### Action item
Please restate, word for word, the lines below that begin at the one with "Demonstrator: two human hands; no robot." and end at the one with "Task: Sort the". Leave out all other lines.

===============

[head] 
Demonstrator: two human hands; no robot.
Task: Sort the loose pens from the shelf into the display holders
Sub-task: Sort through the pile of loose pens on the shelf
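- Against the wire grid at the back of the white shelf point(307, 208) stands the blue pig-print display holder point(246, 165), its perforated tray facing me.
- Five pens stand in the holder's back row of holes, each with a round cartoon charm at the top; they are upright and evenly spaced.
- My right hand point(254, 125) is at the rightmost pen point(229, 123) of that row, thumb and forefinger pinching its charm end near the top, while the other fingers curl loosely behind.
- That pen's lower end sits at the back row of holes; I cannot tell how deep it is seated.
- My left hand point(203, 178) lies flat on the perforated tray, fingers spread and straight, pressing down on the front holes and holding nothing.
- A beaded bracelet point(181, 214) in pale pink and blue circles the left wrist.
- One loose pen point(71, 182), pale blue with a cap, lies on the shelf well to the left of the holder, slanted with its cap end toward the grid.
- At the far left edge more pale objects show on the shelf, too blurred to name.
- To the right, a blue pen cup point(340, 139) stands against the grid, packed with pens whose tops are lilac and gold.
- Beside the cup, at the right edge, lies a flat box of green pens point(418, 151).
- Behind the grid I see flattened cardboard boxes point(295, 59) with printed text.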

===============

### Response area
Demonstrator: two human hands; no robot.
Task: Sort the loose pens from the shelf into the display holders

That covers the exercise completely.